Robert "Bob" Marshall is an American politician who is a member of the Colorado House of Representatives from the 43rd district, which includes most of Highlands Ranch. He was elected in 2022 and assumed office in January 2023.

Background 
Marshall was born and raised in Evergreen, Colorado. Marshall attended Georgetown University and joined the Marines after graduating. He attended Cornell Law School and worked as a senior defense counsel and then station judge advocate at a Marine Corp Air Station in Japan. He then worked as a clerk on the US Court of Appeals and served in Iraq and Afghanistan. Afterwards, Marshall graduated from the University of San Diego School of Law and worked at the IRS.

Marshall was a Republican for over 30 years and left the party in 2017. Marshall cited the party's embrace of Donald Trump and the negative statements he made towards the family of Humayun Khan. Marshall stayed politically unaffiliated until he joined the Democratic Party in 2021.

Political career 
Before his candidacy, Marshall was active in local county politics. He sued the Douglas County School Board back in early 2022, accusing them of allegedly violating Colorado's open-meetings law before they terminated the superintendent which seen as a controversial decision.

Marshall ran unopposed in the Democratic primary election in early 2022 and was set to face Republican Kurt Huffman in the general election. The district was considered Republican-leaning but politically competitive. During his campaign Marshall focused on issues like public safety, public education, and the environment. Marshall also emphasized his military background and patriotism during the campaign. In an effort to reach voters, Marshall drove a World War II era Jeep plastered with campaign materials around the district and aired a commercial on Fox News positioning himself as a "Truman Democrat" who dislikes "communists" and "fascists"  and who ran to advance "public safety, public education and the environment."

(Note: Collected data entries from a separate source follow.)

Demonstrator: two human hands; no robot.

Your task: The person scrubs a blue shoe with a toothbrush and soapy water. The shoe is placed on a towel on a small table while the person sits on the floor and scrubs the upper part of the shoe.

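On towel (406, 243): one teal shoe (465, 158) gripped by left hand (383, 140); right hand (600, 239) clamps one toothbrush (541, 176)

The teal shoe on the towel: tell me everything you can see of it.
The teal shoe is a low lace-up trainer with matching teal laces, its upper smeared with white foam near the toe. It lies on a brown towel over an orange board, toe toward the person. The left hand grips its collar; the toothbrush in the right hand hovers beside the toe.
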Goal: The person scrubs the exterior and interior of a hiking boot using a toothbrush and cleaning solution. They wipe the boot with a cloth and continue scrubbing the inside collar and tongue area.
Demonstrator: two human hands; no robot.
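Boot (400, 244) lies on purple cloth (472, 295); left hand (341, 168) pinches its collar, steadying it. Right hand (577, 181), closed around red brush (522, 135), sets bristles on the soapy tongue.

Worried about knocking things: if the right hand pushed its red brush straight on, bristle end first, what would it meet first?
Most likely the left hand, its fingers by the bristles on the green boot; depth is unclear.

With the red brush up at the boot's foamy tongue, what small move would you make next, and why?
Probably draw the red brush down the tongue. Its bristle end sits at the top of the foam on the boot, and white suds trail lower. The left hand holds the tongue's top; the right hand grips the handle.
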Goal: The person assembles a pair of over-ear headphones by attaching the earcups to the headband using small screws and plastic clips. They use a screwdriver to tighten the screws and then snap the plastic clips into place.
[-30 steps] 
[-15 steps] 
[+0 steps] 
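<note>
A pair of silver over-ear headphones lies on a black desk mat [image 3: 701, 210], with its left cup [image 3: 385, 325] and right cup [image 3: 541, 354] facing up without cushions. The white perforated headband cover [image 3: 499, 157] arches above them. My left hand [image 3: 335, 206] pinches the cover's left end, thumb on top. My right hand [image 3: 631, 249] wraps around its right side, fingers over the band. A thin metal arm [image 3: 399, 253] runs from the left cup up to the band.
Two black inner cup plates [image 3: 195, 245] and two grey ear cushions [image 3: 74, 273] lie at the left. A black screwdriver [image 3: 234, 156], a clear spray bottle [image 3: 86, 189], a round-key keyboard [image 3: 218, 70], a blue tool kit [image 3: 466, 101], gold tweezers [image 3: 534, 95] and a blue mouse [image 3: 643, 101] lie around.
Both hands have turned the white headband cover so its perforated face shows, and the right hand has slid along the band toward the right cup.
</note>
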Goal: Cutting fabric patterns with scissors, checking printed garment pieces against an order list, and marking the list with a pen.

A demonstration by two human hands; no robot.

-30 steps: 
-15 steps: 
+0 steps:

In the 2022 Colorado state house elections, Marshall defeated incumbent Kurt Huffman by over 400 votes, flipping the district and making him the first Democrat to represent the district in over 10 years.

Tenure 
In the 2023 legislative session, Marshall sits on the Finance and Judiciary committees. He has previously outlined bills intended to be introduced during the session including topics like increasing teacher pay, veteran issues, countering crime and other issues surrounding local communities or legislation.

Personal life 
Marshall worked as an attorney before deciding to run for office. He is married and has one daughter. He is a Marine veteran of 28 years.

References

External links 

 Legislative website
 Campaign website

Democratic Party members of the Colorado House of Representatives
Living people
21st-century American politicians
People from Highlands Ranch, Colorado
People from Douglas County, Colorado
Georgetown University alumni
Cornell Law School alumni
University of San Diego School of Law alumni

Year of birth missing (living people)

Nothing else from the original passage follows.